The Revenge of Power: How Autocrats are Reinventing Politics for the 21st Century by Moisés Naím (St. Martin’s).

“People love dictators,” said a friend aof mine, recently; “They’re entertaining, and you don’t have to think.” An insight that came insistently to mind as I read this thoughtful book. Autocrats do indeed relieve us of the need for thinking, which will certainly head off some kinds of pain. They get a foothold by promising that, right up front—often very loudly and crudely, but they may think that’s necessary; they’re yelling past the stubborn, thinking people who don’t want to be relieved of that function even though it’s burdensome. So they’ll entertain those who follow them, and they’ll deny the cranks who seem to enjoy or at least to tolerate complexity. Moisés Naím is a Venezuelan-born journalist and scholar, a fellow of the Carnegie Endowment; he isn’t preachy, only explain-y, and he doesn’t traffic in slogans.

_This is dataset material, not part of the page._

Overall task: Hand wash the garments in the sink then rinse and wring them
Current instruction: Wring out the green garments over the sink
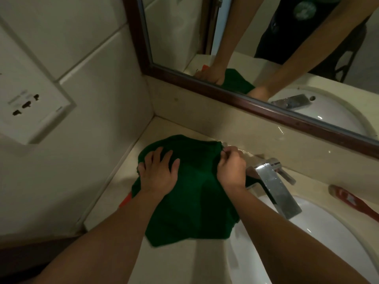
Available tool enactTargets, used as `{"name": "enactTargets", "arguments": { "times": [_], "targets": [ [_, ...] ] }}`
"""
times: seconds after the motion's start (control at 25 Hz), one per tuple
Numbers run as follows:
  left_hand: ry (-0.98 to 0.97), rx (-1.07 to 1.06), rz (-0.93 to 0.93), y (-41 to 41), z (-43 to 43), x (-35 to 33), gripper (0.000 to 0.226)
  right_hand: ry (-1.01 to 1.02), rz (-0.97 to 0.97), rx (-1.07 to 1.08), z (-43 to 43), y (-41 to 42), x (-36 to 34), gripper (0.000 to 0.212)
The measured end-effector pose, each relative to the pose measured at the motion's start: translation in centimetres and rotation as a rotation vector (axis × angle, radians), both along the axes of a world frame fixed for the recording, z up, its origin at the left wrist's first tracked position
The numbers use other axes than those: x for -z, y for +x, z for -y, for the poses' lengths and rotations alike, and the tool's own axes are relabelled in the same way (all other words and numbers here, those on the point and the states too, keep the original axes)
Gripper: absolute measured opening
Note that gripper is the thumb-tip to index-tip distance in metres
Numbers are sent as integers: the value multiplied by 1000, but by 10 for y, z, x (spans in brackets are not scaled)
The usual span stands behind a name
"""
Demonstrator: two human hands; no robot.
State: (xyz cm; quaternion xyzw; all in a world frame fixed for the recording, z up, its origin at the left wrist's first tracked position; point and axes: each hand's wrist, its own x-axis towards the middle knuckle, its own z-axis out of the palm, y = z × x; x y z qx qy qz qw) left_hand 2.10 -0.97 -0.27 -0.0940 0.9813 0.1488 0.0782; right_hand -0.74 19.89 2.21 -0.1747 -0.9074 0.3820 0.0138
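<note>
Hidden: under the green garment [190, 193] we see only a sliver of something orange [125, 200] poking out at its left edge; we cannot tell what it is.
Cut off: the sink [320, 240] runs out of view at the right and bottom, and the red-handled brush [352, 200] right of the faucet [274, 187] is cropped at the frame edge.
Hard to make out: the far edge of the garment is blurred, and so is the wet patch behind the faucet.
Garment: it lies spread on the counter [180, 263] left of the faucet, its lower right part hanging over the sink rim.
Left hand [159, 174]: released, palm down with fingers spread, pressing flat on the garment.
Right hand [231, 168]: clenched on the garment's far right edge, just left of the faucet.
Edges: left of the faucet the counter ends at the tiled wall [98, 99], behind it at the backsplash under the mirror [266, 48].
Open room: we see bare counter in front of the garment, and an open sink bowl below the faucet.
</note>
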Motion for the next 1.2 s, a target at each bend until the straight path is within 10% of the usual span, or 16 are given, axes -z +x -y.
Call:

He just wants us to think carefully about what kind of society and culture we want to, or are willing to, live in. And what kinds of seduction we’ll recognize early enough to resist.

Funny Farm by Laurie Zaleski (St. Martin’s).

Lovely, warm account by the proprietor of an extraordinary “rescue farm” for animals. Hundreds of them, of many kinds (well…it’s New Jersey, so no lions or elephants, so far, but if any such showed up, we don’t doubt that this farm would find a way to make them feel at home). But this book—charming as one will have imagined by now, and cozy and warm and often funny—is also a gritty, even dark, family story. There’s a woman’s flight with her children from a violent marriage (we’ll learn that this was our author’s parents). And all this, including plenty of charming anecdotes about particular critters’ rescues and “personalities,” as we expect, is related not with a slick feature-writer’s wit but with a matter-of-fact, professional woman’s plain talk. Believe the subtitle: “My Unexpected Life with 600 Rescue Animals.” Earnest and honest, endearing and inspiring.

The Club by Ellery Lloyd (Harper).

This thriller writer (actually, a husband-and-wife team), new to the column, is very knowing about the very rich and their quirks and favorite pastimes, and original and creative in structuring his/their storytelling. This novel is set on a private island 90 minutes from London by car, but accessible by car only on a causeway at low tide. And the book opens—opens! with a couple in a car on that causeway as the tide is rising.

Pieces of Her by Karin Slaughter (NetFlix).

Yeah, I said NetFlix and that’s what I meant. This column favorite writer’s very best novel (maybe—it’s the big one from three years ago, where the central character’s mother is the source of a shocking surprise) is about to drop as a series on that network. Great stuff, and the series stars a great actress, Toni Collette.